Presumably these innovations were immediately profitable. I’m not sure that moves towards architectures closer to AGI (as opposed to myopic/greedy-search moves towards incrementally-more-capable models) are immediately profitable. It’d be increasingly more true as we inch closer to AGI, but it definitely wasn’t true back in the 2010s, and it may not yet be true now.
So I’m sure some of them would intend to try innovations that’d inch closer to AGI, but I expect them not to be differentially more rewarded by the market. Meaning that, unless one of these AGI-focused entrepreneurs is also really good at selling their pitch to investors (or has the right friend, or enough money and competence-recognition ability to get a co-founder skilled at making such pitches), then they’d be about as well-positioned to rush to AGI as some of the minor AI labs today are. Which is to say, not all that well-positioned at all.

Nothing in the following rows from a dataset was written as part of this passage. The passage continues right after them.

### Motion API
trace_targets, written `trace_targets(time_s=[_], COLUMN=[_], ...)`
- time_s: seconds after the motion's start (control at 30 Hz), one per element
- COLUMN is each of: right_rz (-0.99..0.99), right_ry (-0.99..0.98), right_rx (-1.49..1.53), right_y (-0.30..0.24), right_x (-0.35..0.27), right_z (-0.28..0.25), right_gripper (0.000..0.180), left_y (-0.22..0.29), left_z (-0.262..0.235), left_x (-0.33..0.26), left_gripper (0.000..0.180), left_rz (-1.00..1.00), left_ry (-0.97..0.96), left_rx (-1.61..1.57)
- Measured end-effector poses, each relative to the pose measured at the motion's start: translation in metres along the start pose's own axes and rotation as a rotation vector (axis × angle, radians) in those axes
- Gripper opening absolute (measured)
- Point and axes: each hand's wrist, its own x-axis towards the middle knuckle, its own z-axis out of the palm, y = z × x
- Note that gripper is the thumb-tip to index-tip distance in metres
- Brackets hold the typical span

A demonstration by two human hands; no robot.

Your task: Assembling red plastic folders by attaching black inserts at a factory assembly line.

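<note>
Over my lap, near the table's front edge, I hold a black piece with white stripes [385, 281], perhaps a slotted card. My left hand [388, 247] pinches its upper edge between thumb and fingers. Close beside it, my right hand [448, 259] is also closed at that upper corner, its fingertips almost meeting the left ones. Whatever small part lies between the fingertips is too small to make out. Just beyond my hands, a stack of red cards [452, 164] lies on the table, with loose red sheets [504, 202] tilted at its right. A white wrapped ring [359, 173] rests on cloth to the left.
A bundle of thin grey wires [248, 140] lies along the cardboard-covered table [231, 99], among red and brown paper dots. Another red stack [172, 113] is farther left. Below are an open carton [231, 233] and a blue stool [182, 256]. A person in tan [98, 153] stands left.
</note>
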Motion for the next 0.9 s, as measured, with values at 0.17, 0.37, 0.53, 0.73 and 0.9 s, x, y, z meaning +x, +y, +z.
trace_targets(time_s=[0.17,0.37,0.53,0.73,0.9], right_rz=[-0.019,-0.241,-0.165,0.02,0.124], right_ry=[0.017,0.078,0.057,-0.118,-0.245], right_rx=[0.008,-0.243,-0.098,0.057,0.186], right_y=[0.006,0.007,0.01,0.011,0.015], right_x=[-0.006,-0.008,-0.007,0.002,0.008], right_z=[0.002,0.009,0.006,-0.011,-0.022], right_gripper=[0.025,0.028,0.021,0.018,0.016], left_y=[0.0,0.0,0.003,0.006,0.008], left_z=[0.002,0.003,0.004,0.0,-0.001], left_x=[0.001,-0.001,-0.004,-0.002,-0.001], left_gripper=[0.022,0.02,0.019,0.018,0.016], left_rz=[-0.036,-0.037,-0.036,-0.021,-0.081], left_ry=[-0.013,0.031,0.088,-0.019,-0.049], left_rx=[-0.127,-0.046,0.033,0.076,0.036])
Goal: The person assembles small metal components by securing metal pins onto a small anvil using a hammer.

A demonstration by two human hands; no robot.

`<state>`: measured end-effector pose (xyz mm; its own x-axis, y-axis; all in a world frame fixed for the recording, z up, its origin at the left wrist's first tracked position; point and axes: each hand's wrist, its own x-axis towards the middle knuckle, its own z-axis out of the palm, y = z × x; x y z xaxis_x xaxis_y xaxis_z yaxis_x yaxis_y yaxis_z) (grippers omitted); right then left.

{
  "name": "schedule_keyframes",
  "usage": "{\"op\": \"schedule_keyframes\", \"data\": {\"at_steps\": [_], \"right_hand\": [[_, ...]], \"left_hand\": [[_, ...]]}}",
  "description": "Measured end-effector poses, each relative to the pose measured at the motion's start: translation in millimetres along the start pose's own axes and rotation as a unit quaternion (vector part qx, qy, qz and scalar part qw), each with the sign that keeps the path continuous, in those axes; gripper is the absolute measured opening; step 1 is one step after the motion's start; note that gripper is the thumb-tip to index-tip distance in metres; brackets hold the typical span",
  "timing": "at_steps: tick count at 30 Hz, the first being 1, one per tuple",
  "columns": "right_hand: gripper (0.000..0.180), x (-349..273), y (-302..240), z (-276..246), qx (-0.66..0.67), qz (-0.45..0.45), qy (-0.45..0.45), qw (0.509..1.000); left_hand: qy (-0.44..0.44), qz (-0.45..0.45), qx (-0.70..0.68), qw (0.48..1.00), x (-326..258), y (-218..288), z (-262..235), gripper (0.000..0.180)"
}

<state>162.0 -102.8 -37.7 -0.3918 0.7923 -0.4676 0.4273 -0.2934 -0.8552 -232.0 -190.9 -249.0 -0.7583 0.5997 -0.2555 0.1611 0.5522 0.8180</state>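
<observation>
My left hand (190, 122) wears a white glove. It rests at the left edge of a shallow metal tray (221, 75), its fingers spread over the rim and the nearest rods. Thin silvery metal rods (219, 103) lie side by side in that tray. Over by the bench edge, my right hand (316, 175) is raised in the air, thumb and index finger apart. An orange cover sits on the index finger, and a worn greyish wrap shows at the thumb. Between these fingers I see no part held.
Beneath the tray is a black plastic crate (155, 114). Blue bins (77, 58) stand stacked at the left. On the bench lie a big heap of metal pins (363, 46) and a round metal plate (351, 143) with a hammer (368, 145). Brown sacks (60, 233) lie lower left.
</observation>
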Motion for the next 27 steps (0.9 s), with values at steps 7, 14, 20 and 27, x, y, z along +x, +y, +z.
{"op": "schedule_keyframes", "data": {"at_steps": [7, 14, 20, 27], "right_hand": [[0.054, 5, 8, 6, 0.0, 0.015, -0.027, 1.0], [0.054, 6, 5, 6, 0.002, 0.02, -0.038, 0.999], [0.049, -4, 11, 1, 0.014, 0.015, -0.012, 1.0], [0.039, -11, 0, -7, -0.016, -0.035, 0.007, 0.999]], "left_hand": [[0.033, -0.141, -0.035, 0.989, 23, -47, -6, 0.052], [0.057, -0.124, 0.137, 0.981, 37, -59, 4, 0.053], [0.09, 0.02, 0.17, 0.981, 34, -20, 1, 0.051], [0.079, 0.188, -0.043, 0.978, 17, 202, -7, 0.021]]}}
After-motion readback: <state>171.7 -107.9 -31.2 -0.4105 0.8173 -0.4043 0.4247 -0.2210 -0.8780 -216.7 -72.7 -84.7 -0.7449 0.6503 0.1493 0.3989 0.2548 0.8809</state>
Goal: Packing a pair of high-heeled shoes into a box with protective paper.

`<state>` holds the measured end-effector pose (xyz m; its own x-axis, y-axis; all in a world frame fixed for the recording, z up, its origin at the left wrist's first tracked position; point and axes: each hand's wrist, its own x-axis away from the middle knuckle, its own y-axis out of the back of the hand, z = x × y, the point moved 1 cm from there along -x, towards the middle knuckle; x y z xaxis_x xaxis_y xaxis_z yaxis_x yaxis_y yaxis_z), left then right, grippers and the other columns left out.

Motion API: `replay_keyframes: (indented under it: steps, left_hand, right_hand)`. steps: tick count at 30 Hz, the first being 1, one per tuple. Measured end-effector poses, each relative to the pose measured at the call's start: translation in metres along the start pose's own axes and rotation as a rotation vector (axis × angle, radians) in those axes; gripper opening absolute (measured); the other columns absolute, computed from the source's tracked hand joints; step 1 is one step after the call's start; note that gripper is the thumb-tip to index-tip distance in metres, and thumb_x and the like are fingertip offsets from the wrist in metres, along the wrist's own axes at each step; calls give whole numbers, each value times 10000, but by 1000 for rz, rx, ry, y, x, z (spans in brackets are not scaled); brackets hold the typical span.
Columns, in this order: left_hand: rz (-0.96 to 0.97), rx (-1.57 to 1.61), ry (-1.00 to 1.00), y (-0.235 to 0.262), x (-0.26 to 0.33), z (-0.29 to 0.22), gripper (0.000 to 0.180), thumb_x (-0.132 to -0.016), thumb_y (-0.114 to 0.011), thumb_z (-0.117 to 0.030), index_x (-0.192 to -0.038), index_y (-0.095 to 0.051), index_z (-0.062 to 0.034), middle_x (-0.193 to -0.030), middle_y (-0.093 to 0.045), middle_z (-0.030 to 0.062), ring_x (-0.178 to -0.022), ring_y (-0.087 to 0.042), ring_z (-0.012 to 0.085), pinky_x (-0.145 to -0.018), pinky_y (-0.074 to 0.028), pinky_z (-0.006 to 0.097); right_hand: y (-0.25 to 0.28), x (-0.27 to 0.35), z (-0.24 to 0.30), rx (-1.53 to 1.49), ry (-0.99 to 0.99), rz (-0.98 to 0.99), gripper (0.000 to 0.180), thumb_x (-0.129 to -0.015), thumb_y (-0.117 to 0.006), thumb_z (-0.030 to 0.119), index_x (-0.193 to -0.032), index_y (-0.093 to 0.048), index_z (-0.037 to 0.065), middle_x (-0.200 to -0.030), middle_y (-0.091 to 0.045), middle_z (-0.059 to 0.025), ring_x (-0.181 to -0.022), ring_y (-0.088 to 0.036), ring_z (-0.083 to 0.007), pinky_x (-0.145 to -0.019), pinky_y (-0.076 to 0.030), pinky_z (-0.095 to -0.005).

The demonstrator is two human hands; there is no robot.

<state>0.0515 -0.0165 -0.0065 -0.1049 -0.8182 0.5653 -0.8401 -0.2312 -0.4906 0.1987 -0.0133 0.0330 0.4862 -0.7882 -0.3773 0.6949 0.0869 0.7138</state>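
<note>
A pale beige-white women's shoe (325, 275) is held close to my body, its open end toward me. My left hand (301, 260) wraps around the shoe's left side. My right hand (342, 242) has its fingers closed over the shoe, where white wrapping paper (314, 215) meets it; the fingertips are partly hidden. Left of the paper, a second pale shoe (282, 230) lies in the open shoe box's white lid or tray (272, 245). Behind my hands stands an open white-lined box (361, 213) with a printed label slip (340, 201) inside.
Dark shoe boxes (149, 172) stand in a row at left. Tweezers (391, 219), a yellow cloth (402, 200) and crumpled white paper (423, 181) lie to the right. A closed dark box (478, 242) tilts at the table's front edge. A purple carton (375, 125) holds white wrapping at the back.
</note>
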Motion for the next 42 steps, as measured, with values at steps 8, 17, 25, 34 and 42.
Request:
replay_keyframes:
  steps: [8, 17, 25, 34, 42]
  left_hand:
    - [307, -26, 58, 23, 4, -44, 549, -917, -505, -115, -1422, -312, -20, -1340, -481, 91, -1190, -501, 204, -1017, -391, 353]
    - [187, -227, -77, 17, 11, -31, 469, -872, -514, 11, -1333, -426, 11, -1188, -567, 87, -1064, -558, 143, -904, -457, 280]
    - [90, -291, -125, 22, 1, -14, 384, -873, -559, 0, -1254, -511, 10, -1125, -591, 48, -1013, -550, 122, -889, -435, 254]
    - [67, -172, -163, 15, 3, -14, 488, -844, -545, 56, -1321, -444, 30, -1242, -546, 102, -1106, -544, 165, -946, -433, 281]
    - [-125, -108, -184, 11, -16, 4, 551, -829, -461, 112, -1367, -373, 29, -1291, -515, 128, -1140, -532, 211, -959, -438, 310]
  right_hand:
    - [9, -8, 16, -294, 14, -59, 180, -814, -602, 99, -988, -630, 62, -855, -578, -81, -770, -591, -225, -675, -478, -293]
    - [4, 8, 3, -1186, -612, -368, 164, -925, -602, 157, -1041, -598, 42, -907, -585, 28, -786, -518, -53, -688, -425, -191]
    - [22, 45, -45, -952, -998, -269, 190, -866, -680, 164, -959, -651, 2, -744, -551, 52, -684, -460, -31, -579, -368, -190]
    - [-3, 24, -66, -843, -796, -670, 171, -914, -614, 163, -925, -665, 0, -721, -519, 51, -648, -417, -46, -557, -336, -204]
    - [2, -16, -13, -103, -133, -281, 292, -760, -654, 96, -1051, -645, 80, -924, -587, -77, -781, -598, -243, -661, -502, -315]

You may not be taking into account the market situation immediately after major AI labs’ hypothetical implosion. It’d be flooded with newly-unemployed ML researchers trying to found new AI startups or something; the demand on that might well end up saturated (especially if major labs’ shutdown cools the hype down somewhat). And then it’s the question of which ideas are differentially more likely to get funded; and, as per above, I’m not sure it’s the AGI-focused ones.
That’s not always the case. It can take time to scale up an innovation, but I’d assume it’s plausibly profitable. AGI is no longer a secret belief and several venture capitalists + rich people believe in it. These people also under stand long term profit horizons. Uber took over 10 years to become profitable. Many startups haven’t been profitable yet.
Also a major lab shutting down for safety reasons is like broadcasting to all world governments that AGI exists and is powerful/dangerous.